Hey Erin, I used All purpose silicone from home depot to close the voids. You could use high temp sealant as well but I didn't have any. No issues so far on my setup.
@@RichBuilt if you sealed from the top, how are you planning on removing the heater if you need to service it or change out the burner? i.e. the plate is sealed to the floor via silicone/sealant and unable to access to the 4 bolts or remove the exhaust and intake pipes to remove the heater from the plate? thanks!
@@emoon25 Hey Erin - the silicon can be scrapped off with a blade once you remove the 4 screws if you need to remove the entire unit. Based on what I saw, you can access all the ocmponents from the top side and you don't need to remove the end plate.

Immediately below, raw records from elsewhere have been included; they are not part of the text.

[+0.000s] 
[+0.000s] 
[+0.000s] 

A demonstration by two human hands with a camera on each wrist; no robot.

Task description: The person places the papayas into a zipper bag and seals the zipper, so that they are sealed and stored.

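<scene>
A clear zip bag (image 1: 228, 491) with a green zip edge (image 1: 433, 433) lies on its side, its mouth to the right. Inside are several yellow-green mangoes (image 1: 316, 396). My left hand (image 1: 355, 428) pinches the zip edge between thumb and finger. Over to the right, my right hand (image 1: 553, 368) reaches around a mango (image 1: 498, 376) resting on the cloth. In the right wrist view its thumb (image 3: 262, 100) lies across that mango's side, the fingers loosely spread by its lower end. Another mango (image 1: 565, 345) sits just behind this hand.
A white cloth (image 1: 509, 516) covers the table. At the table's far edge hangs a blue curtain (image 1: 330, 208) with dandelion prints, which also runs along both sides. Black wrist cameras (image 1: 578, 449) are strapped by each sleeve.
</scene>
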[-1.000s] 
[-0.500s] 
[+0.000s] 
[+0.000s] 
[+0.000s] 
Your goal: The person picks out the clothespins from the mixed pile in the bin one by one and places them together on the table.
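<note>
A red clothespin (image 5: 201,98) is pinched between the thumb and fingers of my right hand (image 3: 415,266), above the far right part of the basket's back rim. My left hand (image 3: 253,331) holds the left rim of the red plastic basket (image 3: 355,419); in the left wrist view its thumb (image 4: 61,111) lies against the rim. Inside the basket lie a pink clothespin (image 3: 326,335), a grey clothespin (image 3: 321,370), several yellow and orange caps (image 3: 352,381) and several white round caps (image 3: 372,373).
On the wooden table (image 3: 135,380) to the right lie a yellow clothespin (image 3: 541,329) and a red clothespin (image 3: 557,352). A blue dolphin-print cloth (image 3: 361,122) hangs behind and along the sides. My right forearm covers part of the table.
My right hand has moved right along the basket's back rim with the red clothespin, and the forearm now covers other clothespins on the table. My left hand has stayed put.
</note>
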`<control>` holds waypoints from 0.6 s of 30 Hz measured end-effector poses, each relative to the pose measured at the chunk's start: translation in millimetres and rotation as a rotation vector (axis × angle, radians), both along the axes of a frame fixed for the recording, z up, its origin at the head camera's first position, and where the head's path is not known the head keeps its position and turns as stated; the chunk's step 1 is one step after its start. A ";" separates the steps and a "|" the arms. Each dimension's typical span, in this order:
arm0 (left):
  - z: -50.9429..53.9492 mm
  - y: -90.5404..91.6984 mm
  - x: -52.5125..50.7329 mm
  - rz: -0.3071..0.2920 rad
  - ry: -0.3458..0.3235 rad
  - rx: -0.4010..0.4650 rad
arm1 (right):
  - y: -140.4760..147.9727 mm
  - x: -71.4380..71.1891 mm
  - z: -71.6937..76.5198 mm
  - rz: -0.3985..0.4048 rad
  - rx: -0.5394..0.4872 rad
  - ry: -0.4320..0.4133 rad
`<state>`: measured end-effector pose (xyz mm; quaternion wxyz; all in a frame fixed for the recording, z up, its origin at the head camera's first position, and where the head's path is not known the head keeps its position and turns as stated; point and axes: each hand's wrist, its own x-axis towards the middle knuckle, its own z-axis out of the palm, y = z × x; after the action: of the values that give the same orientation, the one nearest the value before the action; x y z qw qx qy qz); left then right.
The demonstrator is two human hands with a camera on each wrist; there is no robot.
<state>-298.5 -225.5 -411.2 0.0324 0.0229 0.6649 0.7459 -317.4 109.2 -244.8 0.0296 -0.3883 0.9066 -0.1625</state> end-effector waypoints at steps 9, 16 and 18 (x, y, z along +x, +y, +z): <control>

Hey! Thank you for the EXCELLENT video tutorial!! I’m working on my Webasto install in my Transit and it’s HUGELY helpful!!! :) Was wondering: Did you have to trim one of the jack bolts under the passenger seat, to make room for the heater?
Thanks! Was your plate home made, or the one the came w the kit? Trying to figure out how to get it to fit under there. Happy to pay for consulting if that’s easier too. Feel free to send your site, etc:)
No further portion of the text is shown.